As someone who started off using a Traditional style of homeschool, when I wanted to switch to Charlotte Mason's style I had to ease into it and doing Language Arts this way was probably the last thing on that list of things to do like Miss Mason. It's funny how I used to think that the more daunting the lesson the more effective it was, not true! It almost seems too easy to teach like this! And it is! And, why not!?! Lessons should be enjoyable for both the student and the teacher.
The Why's and How's of Spelling and Dictation:
Ambleside Online has been an invaluable resource to our homeschool journey and all of these links are to their website!
Spelling and Dictation excerpt from Charlotte Mason's Original Homeschool Series Volume 1: Home Education written in Modern English HERE.
Ambleside Online's Language Arts Scope and Sequence, where they give an overview of what Charlotte Mason would have taught for Language Arts at every grade level.

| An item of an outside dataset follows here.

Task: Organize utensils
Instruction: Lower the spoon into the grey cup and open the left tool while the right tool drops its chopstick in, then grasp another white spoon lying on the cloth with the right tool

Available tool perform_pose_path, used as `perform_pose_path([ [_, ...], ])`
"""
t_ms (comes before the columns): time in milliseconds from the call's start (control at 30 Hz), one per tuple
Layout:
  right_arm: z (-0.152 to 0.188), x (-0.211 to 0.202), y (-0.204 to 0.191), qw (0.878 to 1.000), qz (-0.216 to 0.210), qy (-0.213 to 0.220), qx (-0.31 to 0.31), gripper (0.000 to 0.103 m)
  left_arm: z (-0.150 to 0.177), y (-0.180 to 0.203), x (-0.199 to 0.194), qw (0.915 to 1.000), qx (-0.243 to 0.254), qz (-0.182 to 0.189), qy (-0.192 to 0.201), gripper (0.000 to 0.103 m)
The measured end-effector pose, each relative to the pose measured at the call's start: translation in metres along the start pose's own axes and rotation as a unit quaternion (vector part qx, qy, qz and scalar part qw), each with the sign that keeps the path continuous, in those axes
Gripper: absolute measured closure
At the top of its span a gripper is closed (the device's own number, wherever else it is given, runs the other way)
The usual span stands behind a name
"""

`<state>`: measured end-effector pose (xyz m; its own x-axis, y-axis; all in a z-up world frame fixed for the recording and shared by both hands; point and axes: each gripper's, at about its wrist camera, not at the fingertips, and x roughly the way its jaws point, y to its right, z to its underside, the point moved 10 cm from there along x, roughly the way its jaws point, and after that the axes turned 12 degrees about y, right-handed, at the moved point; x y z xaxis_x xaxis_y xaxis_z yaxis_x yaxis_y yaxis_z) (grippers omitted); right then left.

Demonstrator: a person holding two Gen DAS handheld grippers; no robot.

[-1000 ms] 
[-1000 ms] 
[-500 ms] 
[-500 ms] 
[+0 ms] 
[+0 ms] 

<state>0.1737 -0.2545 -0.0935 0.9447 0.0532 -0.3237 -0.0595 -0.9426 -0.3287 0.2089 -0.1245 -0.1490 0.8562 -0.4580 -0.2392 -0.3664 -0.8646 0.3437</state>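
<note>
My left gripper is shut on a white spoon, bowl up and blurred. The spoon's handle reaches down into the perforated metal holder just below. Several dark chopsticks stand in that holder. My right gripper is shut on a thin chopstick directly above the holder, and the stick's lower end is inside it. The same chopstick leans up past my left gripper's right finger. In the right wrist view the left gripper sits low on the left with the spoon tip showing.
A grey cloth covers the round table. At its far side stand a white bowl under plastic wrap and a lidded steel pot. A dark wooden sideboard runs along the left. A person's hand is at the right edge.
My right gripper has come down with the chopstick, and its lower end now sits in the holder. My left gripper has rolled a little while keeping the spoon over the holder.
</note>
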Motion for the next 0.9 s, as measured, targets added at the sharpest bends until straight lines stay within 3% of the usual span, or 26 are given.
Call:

The Parents' Review article on how to do a dictation lesson Step-by-Step. (There are four steps, and that's how we like it!)
Okay, now that you know the importance of dictation and are equipped with the knowledge of how to run a dictation lesson, let's get to the resources already!
Dictation Day By Day is a series of books by Kate Van Wagenen. They are now in the Public Domain and were published from 1909-1916. She was a teacher in New York City, so the words are spelled in American English.
There are quotes, poems, and living book excerpts to copy and dictate. Although, Miss Mason didn't suggest dictation until 10 or 11 years of age, the 2nd grade in these books are really easy enough to have the kids get used to dictation. Dictation is something my son has done with his dyslexia therapy since he was 5, so I feel comfortable with starting at 2nd grade with short passages like the ones found in these books.
Here is a breakdown of the books from Archive.Org
Now, you can download all of these as a PDF and, as I have just discovered, print and bind them on your own. Say what!?! This information is changing my LIFE and you can find the how-to HERE and it's cheap or I wouldn't be sharing it with you! :-)
In this post she uses a ginormous stapler to bind the pages, but I read on a forum where someone had just sewed down the middle with regular thread and a regular sewing machine. I have not done this yet, but I think it could be a great handicraft to do with the kids. Although, not sure how fun they would think printing and binding books we had to use for schoolwork would be.